Although he was preeminent in his field, most of his colleagues dismissed or ridiculed his forecast. In 1972 his prediction was confirmed. Hubbert also said: “it appears that the culmination [i.e., peak] of world production [of petroleum and natural gas] should occur within about half a century.” Fifty years later, with production ostensibly unable to surpass 85 million barrels per day, we may be riding “Hubbert’s Peak.” We will not know definitively about peak oil until we are past it. Think of it this way: in Hank Aaron’s final years his home run production was: 47 (his peak), 34, 40, 20, 12, and 10. A majority of Americans consistently tells opinion pollsters that healthcare is a right; yet this majority simultaneously cringes at the countervailing ideas of rationing and being denied the right to choose their doctors. Accordingly, the administrative, legal and fiscal structure of American healthcare represents a pastiche of regulatory and free-market incentives addressing: 1.) controlling costs, which are driven by technological innovations, malpractice and liability insurance, rising energy and petroleum-based equipment prices; and inefficiencies, waste and fraud; 2.) coverage for 45 million uninsured citizens and several million more who are underinsured; and 3.) needed improvements in quality on an absolute basis as well as relative to other industrial nations.

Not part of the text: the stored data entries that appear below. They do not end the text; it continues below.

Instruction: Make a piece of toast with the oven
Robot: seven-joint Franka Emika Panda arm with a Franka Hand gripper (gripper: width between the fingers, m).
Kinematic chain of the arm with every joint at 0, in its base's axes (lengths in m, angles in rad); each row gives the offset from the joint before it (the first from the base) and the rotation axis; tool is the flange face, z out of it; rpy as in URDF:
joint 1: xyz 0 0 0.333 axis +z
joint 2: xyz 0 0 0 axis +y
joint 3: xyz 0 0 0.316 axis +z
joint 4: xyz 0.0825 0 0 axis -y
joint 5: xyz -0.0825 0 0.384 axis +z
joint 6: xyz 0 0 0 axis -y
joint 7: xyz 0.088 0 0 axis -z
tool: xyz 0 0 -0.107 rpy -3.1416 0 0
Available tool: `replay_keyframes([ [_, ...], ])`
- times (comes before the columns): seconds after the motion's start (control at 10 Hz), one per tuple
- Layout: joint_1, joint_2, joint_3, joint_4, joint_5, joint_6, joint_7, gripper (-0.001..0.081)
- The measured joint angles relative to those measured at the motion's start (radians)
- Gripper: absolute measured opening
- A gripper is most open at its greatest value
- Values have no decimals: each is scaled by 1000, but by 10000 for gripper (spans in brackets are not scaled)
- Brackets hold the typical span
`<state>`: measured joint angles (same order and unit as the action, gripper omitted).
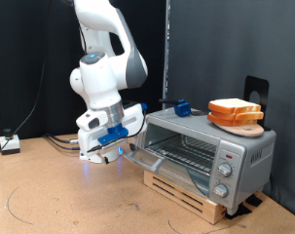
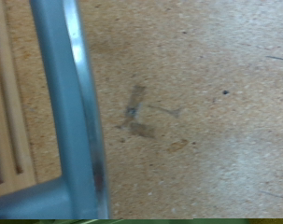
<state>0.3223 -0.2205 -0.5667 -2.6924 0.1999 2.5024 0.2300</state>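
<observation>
The toast (image 1: pixel 233 109), upper right on the oven (image 1: pixel 207 154), looks light and crumbly; pinch its edges. The gripper (image 1: pixel 116 154) hangs mid-frame; I cannot tell its jaws.

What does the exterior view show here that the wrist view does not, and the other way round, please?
Only the exterior view shows the arm, the gripper low beside the oven's dropped-open door, the piece of toast on a round board atop the oven, and a blue object there. Only the wrist view shows a taped mark on the floor. Both share the grey door handle and the wooden slatted base.
</observation>
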Motion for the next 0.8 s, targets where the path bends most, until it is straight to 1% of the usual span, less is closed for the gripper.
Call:
replay_keyframes([
  [0.1,0,30,-7,10,19,18,-20,809],
  [0.3,4,94,-10,40,110,41,-76,809],
  [0.5,27,157,-5,80,216,57,-135,809],
  [0.6,34,186,5,100,249,59,-144,809],
  [0.8,38,235,13,128,266,59,-147,809],
])
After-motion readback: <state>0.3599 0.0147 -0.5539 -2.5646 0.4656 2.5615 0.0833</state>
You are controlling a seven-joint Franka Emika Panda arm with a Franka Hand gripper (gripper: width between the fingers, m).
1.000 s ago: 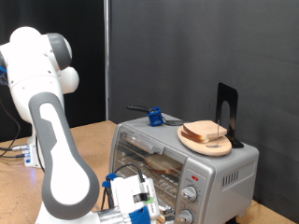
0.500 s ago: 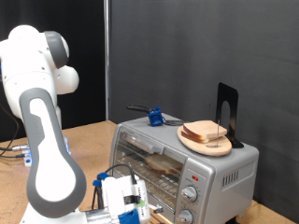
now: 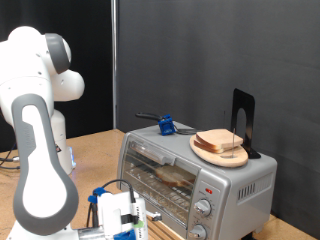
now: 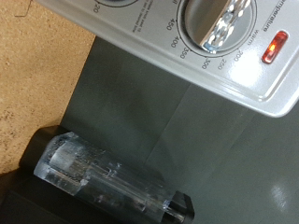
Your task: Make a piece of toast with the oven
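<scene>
Inside the boxy metal oven [image 3: 195,172] lies flat toast [image 3: 176,176]; pincer [image 3: 128,222] state unclear.

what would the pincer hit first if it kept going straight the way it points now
Probably the lower front panel of the boxy silver-grey toaster oven, near the round ridged knob and lit red light that fill the wrist view ahead of the clear plastic finger. Depth is unclear, so it may pass below.
</scene>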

Reviewers of healthcare reform concede the failure of incrementalism and the imperviousness of the system to genuine improvement and, therefore, call for fundamental change, which the coming energy crisis –an unexpected and inescapable exogenous event– will produce. Parallel to peak oil, our nation’s ability and willingness to perpetuate current financing of medicine is threatened by growing foreign trade and budget deficits, deteriorating national infrastructure, and the costs of war. The especial significance of peak oil, however, is that, in addition to posing a fiscal risk, it threatens the structure of healthcare simply because medical facilities consume large amounts of fossil fuel for climate control, to operate equipment, and in their vast array of medical and ancillary products –most disposable after one use, manufactured overseas and shipped here with (formerly) cheap fossil fuels.